- 快猫星云Flashcat

Detailed explanation of the Nightingale configuration file.

The configuration file for the central n9e is etc/config.toml, and the configuration file for the edge alert engine n9e-edge is etc/edge/edge.toml. Here we walk through the n9e configuration file in sections.

Global

[Global]
RunMode = "release"

This is a configuration item for Nightingale developers. Regular users do not need to worry about it — always keep it as release.

Log

[Log]
# stdout, stderr, file
Output = "stdout"
# log write dir
Dir = "logs"
# log level: DEBUG INFO WARNING ERROR
Level = "DEBUG"
# # rotate by time
# KeepHours = 4
# # rotate by size
# RotateNum = 3
# # unit: MB
# RotateSize = 256

Output: log output destination, supports stdout, stderr, file. Only in file mode will logs be written to a file and the other configuration items below take effect.
Dir: the directory where log files are stored.
Level: log level, supports DEBUG, INFO, WARNING, ERROR.
KeepHours: log file retention time in hours. Log files can be rotated by time or by size — use this item for time-based rotation, producing one log file per hour. For size-based rotation, use the two configurations below.
RotateNum: number of log files to retain.
RotateSize: log file size in MB.

HTTP

[HTTP]
# http listening address
Host = "0.0.0.0"
# http listening port
Port = 17000
# https cert file path
CertFile = ""
# https key file path
KeyFile = ""
# whether print access log
PrintAccessLog = false
# whether enable pprof
PProf = true
# expose prometheus /metrics?
ExposeMetrics = true
# http graceful shutdown timeout, unit: s
ShutdownTimeout = 30
# max content length: 64M
MaxContentLength = 67108864
# http server read timeout, unit: s
ReadTimeout = 20
# http server write timeout, unit: s
WriteTimeout = 40
# http server idle timeout, unit: s
IdleTimeout = 120

Host: HTTP listening address, usually 0.0.0.0, meaning listening on all NICs.
Port: HTTP listening port.
CertFile: HTTPS cert file path.
KeyFile: HTTPS key file path.
PrintAccessLog: whether to print access logs.
PProf: whether to enable pprof. If enabled, pprof information is available under /api/debug/pprof/.
ExposeMetrics: whether to expose Prometheus’s /metrics endpoint to expose Nightingale’s own monitoring metrics.
ShutdownTimeout: HTTP server graceful shutdown timeout, in seconds.
MaxContentLength: maximum HTTP request length, in bytes.
ReadTimeout: HTTP read timeout, in seconds.
WriteTimeout: HTTP write timeout, in seconds.
IdleTimeout: HTTP idle timeout, in seconds.

HTTP.ShowCaptcha

[HTTP.ShowCaptcha]
Enable = false

Enable: whether to enable the captcha feature.

HTTP.APIForAgent

[HTTP.APIForAgent]
Enable = true
# [HTTP.APIForAgent.BasicAuth]
# user001 = "ccc26da7b9aba533cbb263a36c07dcc5"

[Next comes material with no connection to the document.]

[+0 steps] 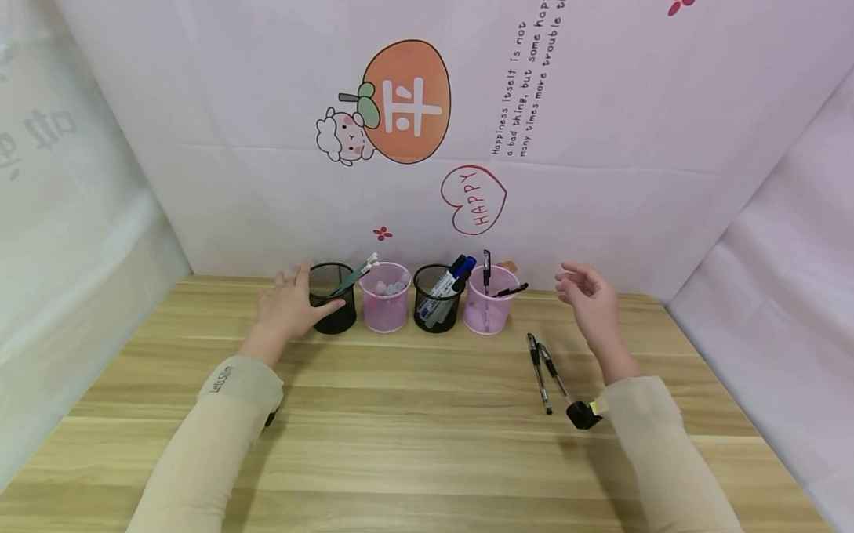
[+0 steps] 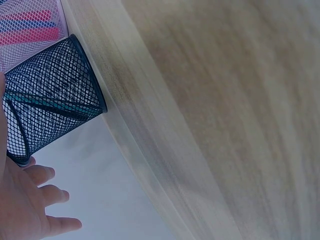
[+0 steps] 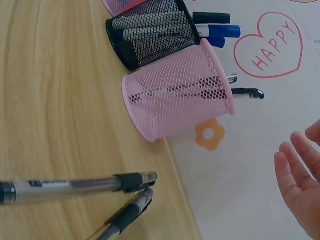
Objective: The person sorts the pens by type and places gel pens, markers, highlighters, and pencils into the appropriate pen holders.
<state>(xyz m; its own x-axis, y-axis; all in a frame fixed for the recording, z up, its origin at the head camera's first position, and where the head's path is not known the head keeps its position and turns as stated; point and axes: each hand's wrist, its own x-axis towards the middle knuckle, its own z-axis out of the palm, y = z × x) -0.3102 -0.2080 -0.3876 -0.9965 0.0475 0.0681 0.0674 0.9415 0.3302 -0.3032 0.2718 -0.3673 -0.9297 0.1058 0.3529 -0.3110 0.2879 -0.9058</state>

Enable: whether to enable the Agent-facing API. Normally this must be enabled, so this is typically true.
BasicAuth: the Agent-facing API supports BasicAuth. Configure BasicAuth credentials here. For intranet communication BasicAuth is usually not needed; for public network communication it is recommended, and the password must not use the default to avoid attacks.
In the example above, user001 is the BasicAuth username and ccc26da7b9aba533cbb263a36c07dcc5 is the BasicAuth password. To configure multiple users, add more entries, e.g.:

[HTTP.APIForAgent.BasicAuth]
user001 = "ccc26da7b9aba533cbb263a36c07dcc5"
user002 = "d4f5e6a7b8c9d0e1f2g3h4i5j6k7l8m9"

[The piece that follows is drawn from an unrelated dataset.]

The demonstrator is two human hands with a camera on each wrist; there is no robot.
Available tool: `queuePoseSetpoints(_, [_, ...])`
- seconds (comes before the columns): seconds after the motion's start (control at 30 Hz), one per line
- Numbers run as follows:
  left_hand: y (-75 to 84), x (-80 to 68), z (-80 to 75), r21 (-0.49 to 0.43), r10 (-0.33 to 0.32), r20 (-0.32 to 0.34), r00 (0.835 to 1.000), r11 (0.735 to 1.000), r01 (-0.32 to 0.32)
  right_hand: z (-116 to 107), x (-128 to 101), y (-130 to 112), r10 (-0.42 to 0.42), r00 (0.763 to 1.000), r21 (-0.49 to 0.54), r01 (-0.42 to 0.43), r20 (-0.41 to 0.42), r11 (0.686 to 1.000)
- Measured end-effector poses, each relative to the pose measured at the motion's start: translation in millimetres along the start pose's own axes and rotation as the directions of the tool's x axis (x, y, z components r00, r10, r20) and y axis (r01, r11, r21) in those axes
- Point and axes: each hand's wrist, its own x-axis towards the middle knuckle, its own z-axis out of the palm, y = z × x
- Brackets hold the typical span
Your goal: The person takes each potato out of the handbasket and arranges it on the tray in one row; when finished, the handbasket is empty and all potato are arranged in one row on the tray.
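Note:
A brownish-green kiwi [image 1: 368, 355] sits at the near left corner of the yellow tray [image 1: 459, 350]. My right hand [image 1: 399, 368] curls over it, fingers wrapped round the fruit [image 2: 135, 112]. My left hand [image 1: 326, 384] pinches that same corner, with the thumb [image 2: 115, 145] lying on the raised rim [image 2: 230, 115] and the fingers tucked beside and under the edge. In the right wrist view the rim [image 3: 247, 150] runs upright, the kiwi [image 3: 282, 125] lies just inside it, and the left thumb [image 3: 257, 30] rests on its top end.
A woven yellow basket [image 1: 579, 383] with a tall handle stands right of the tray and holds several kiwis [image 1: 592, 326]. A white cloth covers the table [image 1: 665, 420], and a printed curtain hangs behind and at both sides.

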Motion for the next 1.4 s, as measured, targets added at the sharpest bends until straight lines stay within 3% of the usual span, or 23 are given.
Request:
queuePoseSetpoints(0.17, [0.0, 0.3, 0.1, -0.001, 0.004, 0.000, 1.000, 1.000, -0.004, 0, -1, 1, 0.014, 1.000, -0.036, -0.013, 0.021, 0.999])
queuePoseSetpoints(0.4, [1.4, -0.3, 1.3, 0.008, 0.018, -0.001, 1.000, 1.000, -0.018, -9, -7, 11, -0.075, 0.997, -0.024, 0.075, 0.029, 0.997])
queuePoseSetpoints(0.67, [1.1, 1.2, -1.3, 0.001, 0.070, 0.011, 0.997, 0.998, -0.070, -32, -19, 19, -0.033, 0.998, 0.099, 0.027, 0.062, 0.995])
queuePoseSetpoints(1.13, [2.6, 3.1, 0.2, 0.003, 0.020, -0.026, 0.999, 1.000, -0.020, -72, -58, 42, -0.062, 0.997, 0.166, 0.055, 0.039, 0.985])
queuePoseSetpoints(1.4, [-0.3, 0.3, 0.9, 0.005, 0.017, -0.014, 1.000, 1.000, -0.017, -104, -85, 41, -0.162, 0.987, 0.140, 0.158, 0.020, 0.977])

Note: if BasicAuth is configured, the Agent’s n9e configuration file must also include the corresponding credentials, otherwise the Agent will not be able to connect to the central n9e.

In the default config, Enable is set to true and HTTP.APIForAgent.BasicAuth is empty, meaning the Agent-facing APIs are enabled and BasicAuth is not.

HTTP.APIForService

[HTTP.APIForService]
Enable = false
[HTTP.APIForService.BasicAuth]
user001 = "ccc26da7b9aba533cbb263a36c07dcc5"

Enable: whether to enable the Service-facing API. Communication between the edge alert engine n9e-edge and the central n9e relies on this set of APIs on the central side, so if you use n9e-edge, you need to enable it (set to true).
BasicAuth: the Service-facing API supports BasicAuth. Configure BasicAuth credentials here. For intranet communication BasicAuth is usually not needed; for public network communication it is recommended, and the password must absolutely not use the default to avoid attacks.
In the example above, user001 is the BasicAuth username and ccc26da7b9aba533cbb263a36c07dcc5 is the BasicAuth password. To configure multiple users, add more entries, e.g.:

[HTTP.APIForService.BasicAuth]
user001 = "ccc26da7b9aba533cbb263a36c07dcc5"
user002 = "d4f5e6a7b8c9d0e1f2g3h4i5j6k7l8m9"

Note: if BasicAuth is configured, the edge alert engine n9e-edge configuration must also include the corresponding credentials, otherwise n9e-edge will not be able to connect to the central n9e. In the default config, Enable is set to false, meaning the Service-facing APIs are disabled. In this case n9e-edge cannot connect to the central n9e either.

HTTP.JWTAuth

[HTTP.JWTAuth]
# unit: min
AccessExpired = 1500
# unit: min
RefreshExpired = 10080
RedisKeyPrefix = "/jwt/"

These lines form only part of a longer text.